> **Data shown**:
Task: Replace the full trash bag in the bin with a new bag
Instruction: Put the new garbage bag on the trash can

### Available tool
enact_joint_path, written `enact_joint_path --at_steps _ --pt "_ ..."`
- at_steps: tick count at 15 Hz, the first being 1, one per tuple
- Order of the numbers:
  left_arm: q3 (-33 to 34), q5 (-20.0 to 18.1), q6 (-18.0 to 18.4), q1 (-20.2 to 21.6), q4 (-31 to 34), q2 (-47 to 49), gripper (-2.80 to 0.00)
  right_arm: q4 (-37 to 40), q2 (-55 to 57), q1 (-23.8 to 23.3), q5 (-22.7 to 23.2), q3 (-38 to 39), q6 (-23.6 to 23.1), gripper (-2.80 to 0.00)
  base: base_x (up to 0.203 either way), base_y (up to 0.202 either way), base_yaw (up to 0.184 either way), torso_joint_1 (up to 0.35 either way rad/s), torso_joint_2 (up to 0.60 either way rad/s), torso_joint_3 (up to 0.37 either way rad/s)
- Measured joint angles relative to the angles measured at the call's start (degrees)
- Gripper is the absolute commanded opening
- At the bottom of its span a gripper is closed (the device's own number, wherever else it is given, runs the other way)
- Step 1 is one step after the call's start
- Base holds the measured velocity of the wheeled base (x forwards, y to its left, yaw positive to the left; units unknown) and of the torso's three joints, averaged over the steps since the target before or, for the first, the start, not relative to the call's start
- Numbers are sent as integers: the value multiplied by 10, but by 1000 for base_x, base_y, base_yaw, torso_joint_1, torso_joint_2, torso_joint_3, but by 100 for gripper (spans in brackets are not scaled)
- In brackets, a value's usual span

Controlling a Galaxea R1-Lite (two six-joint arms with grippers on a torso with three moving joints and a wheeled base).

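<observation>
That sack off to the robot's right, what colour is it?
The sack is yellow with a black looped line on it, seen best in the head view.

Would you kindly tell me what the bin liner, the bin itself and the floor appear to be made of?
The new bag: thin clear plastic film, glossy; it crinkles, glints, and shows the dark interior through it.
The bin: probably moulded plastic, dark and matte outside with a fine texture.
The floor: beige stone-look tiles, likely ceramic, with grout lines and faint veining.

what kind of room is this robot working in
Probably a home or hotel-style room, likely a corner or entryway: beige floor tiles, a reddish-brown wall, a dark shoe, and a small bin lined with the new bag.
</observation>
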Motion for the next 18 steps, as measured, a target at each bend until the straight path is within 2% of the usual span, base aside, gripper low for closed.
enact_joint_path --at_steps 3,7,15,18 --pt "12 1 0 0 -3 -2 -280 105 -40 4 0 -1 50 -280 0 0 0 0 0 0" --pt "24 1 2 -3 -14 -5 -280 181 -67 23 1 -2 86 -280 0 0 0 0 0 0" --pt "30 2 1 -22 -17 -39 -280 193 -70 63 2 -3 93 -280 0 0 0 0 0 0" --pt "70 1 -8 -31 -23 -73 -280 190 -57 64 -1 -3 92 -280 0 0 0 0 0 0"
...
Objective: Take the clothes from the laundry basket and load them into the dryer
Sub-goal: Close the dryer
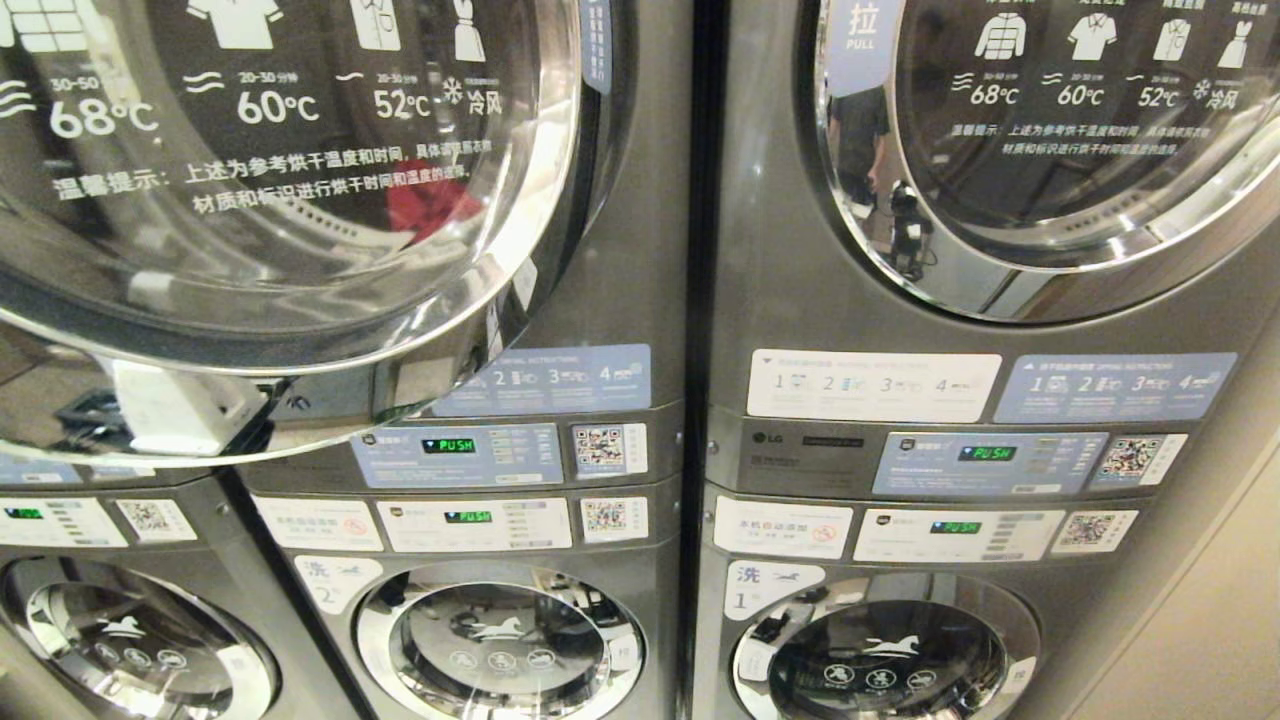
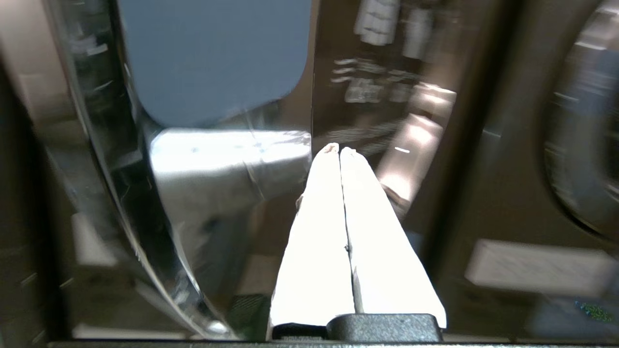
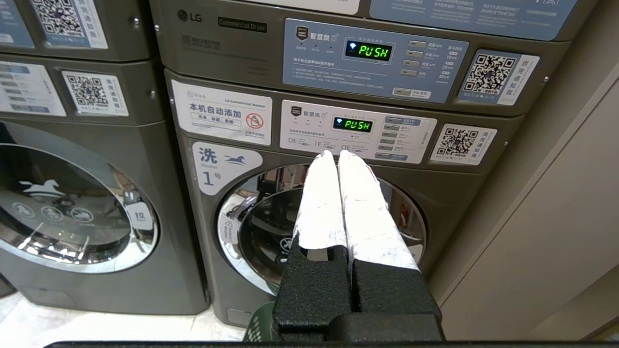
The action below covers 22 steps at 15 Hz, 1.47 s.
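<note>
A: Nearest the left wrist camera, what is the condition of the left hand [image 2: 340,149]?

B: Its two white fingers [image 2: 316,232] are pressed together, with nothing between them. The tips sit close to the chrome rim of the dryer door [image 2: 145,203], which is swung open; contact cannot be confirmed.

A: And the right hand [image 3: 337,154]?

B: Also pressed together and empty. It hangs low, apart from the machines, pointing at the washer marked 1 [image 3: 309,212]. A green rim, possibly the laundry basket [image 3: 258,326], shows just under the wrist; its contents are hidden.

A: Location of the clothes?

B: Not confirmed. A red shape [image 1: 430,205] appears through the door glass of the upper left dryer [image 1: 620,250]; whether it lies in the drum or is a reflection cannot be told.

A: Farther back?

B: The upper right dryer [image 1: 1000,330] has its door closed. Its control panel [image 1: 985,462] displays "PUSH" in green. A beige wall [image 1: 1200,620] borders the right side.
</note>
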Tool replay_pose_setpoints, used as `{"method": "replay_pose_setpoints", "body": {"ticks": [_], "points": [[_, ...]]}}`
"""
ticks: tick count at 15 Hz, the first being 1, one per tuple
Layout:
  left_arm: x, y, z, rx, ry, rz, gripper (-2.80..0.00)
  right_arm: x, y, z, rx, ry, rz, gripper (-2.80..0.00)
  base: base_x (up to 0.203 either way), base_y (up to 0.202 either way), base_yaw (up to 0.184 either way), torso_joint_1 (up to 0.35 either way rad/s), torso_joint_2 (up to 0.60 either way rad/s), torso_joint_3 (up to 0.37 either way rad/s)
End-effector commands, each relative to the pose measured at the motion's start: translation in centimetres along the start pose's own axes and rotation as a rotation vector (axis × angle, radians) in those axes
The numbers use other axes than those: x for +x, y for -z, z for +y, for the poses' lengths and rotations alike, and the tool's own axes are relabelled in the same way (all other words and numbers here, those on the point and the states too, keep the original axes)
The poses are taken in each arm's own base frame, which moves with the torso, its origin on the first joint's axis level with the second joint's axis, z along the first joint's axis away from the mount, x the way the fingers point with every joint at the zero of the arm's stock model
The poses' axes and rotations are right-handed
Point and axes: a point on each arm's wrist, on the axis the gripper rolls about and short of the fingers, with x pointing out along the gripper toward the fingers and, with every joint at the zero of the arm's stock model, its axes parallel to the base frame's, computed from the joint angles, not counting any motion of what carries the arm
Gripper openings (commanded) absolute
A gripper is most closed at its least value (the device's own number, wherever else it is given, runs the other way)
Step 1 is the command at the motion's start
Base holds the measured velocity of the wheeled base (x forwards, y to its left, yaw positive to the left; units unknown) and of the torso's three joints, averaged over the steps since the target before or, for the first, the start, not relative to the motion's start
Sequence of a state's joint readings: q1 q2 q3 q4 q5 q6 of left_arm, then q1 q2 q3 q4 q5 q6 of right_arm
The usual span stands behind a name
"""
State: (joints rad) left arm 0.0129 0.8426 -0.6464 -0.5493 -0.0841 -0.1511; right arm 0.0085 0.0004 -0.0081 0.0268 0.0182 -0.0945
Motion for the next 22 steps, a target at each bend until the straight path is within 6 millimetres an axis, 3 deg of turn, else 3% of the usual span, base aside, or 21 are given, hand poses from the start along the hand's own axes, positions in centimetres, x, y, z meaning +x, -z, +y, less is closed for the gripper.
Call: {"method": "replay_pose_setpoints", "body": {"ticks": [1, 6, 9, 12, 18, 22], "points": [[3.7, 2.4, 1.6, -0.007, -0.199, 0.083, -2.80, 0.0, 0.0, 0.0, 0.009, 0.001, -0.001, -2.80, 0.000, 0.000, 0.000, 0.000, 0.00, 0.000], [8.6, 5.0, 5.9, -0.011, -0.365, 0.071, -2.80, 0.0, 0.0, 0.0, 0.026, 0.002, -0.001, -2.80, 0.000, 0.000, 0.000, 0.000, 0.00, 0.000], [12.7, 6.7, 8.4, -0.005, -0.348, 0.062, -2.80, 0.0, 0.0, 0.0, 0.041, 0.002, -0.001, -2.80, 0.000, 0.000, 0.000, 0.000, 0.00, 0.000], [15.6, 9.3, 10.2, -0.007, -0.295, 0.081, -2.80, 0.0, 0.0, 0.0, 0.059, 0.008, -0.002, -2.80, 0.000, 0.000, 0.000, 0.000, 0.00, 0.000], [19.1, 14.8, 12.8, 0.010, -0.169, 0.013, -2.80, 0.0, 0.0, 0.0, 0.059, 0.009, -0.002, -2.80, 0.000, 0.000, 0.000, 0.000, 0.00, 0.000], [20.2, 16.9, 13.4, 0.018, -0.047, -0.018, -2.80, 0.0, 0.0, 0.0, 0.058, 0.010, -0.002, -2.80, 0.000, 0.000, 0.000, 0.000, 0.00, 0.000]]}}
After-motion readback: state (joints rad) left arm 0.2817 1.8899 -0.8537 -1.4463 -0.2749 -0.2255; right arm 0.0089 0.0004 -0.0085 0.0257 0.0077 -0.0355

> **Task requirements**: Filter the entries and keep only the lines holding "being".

> **Result for this task**:
- at_steps: tick count at 15 Hz, the first being 1, one per tuple
ticks: tick count at 15 Hz, the first being 1, one per tuple

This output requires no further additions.